2009 season: Freestyle Music Park

The park reopened on May 23, 2009, with adult admission reduced. Additionally, the park offered three separate promotions during the 2009 summer season. As a result of these discounts, the park also made less money than hoped.

Aside from the renaming of the overall park, sections of the park also got new names; "Myrtle's Beach" (previously "Rock 'N' Roll Heaven") became a "tongue-in-cheek celebration of all things Polynesian," "Born in the USA" became "Kids in America," "British Invasion" became "Across the Pond," and "Cool Country" became "Country USA." The entrance changed names from "All Access Entry Plaza" to "VIP Plaza". FPI also introduced Kids in America, a 17,000-square-foot (1,600 m2) children's section with four rides named after hit songs purchased from Zamperla of Italy.


Further problems and subsequent closure

Throughout the season, a series of lawsuits were filed against the park, adding to the park's woes. In October 2009, FPI announced that they had lined up some new investors to help the park pay its debts.


The agreement to purchase Hard Rock Park included paying $570,000 owed by the former park owners. In January 2010, the attorney for Hard Rock Park's trustee allowed an extension on that payment as the park searched for new investors.


In February 2010, FPI attorney Tobey Daluz announced that the park would not open in March 2010 as planned.


On August 9, 2010, foreclosure proceedings were filed against Freestyle Music Park.


In December 2011, FPI US which received the property in an August foreclosure auction, filed papers showing it had mortgaged the property for $20 million, money that the company's attorney was needed for maintenance and other expenses until a sale. Land for a proposed hotel which was never built was later sold in a foreclosure auction on July 2, 2012.


Martin Durham, the park's former vice president for entertainment, said many factors led to the park's demise, but the biggest culprit was the recession that hit right as it opened.

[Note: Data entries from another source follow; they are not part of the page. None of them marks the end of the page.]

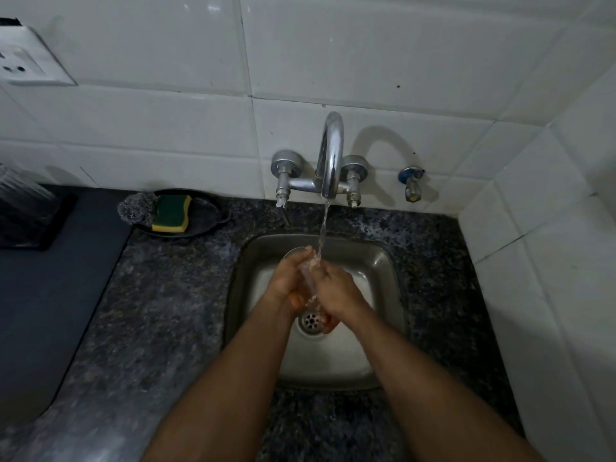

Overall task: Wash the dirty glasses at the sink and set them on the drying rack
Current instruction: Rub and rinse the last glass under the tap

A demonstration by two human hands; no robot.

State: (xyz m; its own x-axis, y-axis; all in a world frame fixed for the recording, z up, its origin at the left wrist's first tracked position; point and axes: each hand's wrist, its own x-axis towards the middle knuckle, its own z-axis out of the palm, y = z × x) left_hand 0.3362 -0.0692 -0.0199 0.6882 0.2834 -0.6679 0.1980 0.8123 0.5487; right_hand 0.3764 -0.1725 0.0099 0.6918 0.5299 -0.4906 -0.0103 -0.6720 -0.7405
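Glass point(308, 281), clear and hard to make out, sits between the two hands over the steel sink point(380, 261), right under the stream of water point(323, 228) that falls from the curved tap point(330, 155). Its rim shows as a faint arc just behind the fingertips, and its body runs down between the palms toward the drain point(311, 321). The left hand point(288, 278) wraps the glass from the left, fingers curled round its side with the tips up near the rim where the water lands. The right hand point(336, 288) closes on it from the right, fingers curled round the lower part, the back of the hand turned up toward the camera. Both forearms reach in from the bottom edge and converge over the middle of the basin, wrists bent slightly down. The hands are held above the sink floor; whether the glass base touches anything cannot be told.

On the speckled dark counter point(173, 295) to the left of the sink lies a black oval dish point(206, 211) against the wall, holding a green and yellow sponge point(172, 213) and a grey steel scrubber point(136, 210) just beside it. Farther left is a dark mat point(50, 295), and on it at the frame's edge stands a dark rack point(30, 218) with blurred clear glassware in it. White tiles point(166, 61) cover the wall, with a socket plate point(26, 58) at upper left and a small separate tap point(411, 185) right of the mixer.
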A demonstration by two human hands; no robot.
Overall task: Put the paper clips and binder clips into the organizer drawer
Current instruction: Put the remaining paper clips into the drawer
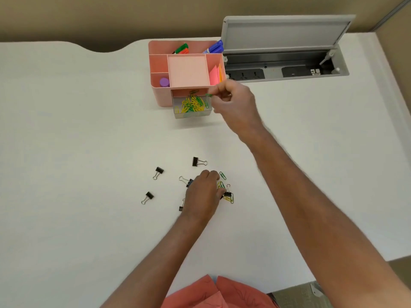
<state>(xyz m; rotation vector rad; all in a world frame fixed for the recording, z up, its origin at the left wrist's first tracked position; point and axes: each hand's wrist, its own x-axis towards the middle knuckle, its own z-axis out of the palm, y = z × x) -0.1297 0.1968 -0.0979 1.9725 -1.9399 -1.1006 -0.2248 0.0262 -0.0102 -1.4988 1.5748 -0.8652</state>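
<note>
Worktop (pixel 77 130): white, carries all items listed.

Organizer (pixel 186 72): pink, compartmented, at the far centre of the worktop. Rear compartments hold green and red markers (pixel 182 49) and a blue marker (pixel 215 47); right compartment holds pink and yellow sticky notes (pixel 215 74); front left compartment holds a purple round-topped item (pixel 164 82).

Organizer drawer (pixel 191 107): clear, pulled out from the front of the organizer, holding a heap of yellow and green paper clips (pixel 192 103).

Right hand (pixel 233 103): raised just beside the drawer's right edge, fingers pinched together on a green paper clip (pixel 208 95) above that edge.

Left hand (pixel 203 194): palm down on the worktop over the loose pile, fingers curled; whether they grip anything cannot be told.

Binder clips, black with wire handles: one (pixel 198 162) beyond the left hand; one (pixel 158 172) and one (pixel 147 197) well to its left; one (pixel 186 181) and one (pixel 181 205) partly hidden by the hand; one (pixel 227 193) at its right.

Loose paper clips (pixel 229 198): yellow and green, around the right-hand binder clip; a single green one (pixel 222 175) lies apart near the fingertips.

Cable box (pixel 287 63): grey, recessed, lid open, right of the organizer.
</note>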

On November 12, 2013, local media reported that Freestyle Music Park was trying to sell off many of the rides from the venture. This was despite earlier rumors that Baker had plans to move the Freestyle rides to a park he planned to open in Orlando, Florida. In late July 2014, dismantling and removal of the other rides began. As of August 11, 2014, it was reported that other rides were being shipped out of the US, possibly to Vietnam. As of February 2015, all of the rides had been dismantled.


On February 20, 2014, The Sun News reported that Medieval Times Dinner & Tournament bought roughly four acres of the park which it used prior to 2008 for its horses to exercise and graze.

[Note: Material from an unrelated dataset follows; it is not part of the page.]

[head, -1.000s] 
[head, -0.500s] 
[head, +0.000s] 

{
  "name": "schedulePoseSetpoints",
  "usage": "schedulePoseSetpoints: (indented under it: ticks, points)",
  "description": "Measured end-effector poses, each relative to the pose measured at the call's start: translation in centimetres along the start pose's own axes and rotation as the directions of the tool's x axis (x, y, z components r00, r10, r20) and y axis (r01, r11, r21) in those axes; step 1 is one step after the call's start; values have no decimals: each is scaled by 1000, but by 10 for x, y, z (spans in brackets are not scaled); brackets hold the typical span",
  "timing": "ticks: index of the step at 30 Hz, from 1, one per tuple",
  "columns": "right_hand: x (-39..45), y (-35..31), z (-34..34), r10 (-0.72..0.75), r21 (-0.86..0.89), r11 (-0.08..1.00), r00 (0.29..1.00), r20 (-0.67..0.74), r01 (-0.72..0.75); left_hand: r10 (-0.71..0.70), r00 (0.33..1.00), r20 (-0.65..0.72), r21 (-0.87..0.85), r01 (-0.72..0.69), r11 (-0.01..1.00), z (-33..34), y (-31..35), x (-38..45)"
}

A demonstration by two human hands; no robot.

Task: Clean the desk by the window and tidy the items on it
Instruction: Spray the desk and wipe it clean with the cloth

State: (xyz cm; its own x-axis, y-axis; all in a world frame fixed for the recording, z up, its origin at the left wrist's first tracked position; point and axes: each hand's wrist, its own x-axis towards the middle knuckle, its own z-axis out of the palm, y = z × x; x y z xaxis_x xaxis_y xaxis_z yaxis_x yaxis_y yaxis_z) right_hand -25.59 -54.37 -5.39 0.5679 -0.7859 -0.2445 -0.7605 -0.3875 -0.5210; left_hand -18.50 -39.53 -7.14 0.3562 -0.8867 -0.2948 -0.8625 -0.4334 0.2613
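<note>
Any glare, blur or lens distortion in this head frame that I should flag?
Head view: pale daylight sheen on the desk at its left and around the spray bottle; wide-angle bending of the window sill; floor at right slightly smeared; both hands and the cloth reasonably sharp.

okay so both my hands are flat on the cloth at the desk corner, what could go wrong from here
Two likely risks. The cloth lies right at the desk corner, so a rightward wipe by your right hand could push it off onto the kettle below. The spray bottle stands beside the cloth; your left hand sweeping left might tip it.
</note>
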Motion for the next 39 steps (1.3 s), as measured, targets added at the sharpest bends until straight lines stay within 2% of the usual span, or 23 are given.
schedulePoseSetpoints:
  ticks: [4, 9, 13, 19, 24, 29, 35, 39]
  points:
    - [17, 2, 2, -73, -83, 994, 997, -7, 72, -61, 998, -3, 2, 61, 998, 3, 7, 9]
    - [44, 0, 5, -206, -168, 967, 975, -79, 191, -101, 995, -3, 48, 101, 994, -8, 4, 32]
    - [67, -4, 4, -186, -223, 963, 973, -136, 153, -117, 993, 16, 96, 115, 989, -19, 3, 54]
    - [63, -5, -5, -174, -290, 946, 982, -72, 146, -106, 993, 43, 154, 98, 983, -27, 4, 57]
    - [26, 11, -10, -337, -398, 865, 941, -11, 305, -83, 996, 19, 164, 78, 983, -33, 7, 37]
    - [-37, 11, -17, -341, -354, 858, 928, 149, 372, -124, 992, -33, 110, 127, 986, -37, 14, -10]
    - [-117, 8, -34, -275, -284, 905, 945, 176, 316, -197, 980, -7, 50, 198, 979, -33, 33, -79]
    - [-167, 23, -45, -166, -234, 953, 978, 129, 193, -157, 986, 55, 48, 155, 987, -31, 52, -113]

Sale of former park property

On January 1, 2019, it was reported that the former Hard Rock/Freestyle Music Park property of approximately 125.14 acres as well as several other parcels was sold for $3,545,000. The future of the property is currently unknown though the land is currently zoned as a planned development district, so it a prime spot for potential development that could include housing or even another tourist attraction.

Suspicious Fires

On February 17, 2019 fire official were called just before midnight to the former Hard Rock/Freestyle Music Park for a three-alarm fire. At about 3:00 a.m the fire was out and investigators were working the scene and the cause of the blaze was not immediately known, but was later deemed suspicious by fire investigators and local police.


On June 30, 2019, a debris/structure fire broke out at the former amusement park and a preliminary investigation by fire officials show that the two separate fires were not "of an accidental ignition." A witness told police that they saw smoke coming from the park and that they saw a group of people leaving the site and was able to provide police with a license number, but nobody has been arrested in connection to the case and police continue to investigate.

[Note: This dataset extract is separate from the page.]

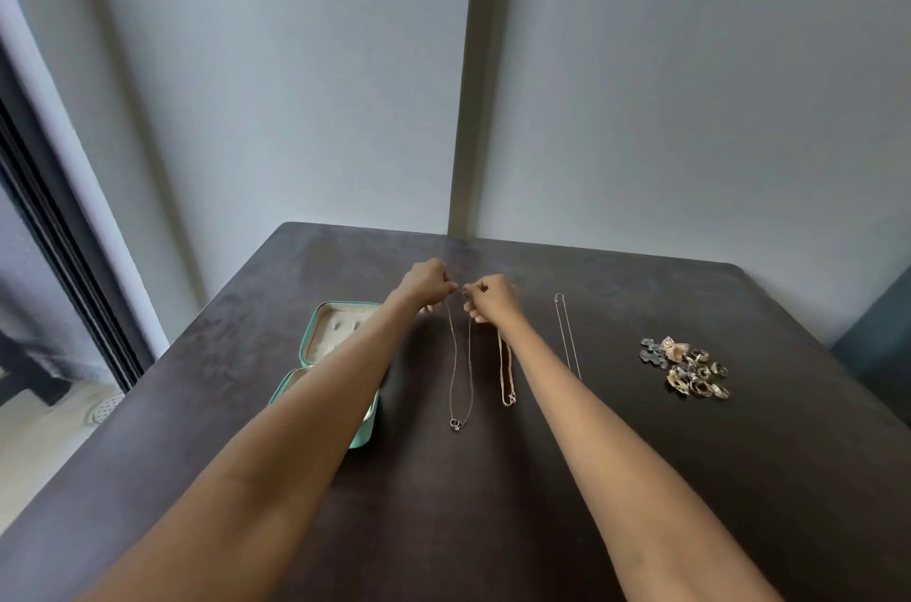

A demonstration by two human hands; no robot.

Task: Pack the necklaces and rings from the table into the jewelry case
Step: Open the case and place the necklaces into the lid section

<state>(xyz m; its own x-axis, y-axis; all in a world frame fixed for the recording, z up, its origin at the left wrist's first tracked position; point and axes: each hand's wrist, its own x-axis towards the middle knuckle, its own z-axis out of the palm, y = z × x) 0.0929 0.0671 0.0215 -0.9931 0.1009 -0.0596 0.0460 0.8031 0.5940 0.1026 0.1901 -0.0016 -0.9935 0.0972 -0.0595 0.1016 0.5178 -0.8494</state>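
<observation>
A thin chain necklace with a small ring pendant point(456, 421) lies stretched along the dark table point(641, 478). My left hand point(428, 281) pinches one end of its chain and my right hand point(490, 298) pinches the other, close together at the far end. A gold necklace point(507, 379) lies just right of it, partly under my right forearm. Further right lies a fine silver necklace point(566, 335). A heap of several rings point(687, 367) sits at the right. The open teal jewelry case point(335, 335) stands at the left, partly hidden by my left arm.
The table's far edge meets a grey wall with a vertical beam point(466, 108). A dark sliding-door frame point(64, 256) runs along the left, with floor beyond it. A blue-grey chair edge point(882, 340) shows at the right.
</observation>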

On September 6, 2019 at 5:20 am, fire officials responded to a reported commercial structure fire, with the fire being in a former ticket booth area near where one of the parks entrances used to be and flames were visible upon arrival, but the fire was under control within about 30 minutes and there no reported injuries. There currently are no indications that the fire was suspicious, and is currently under investigation.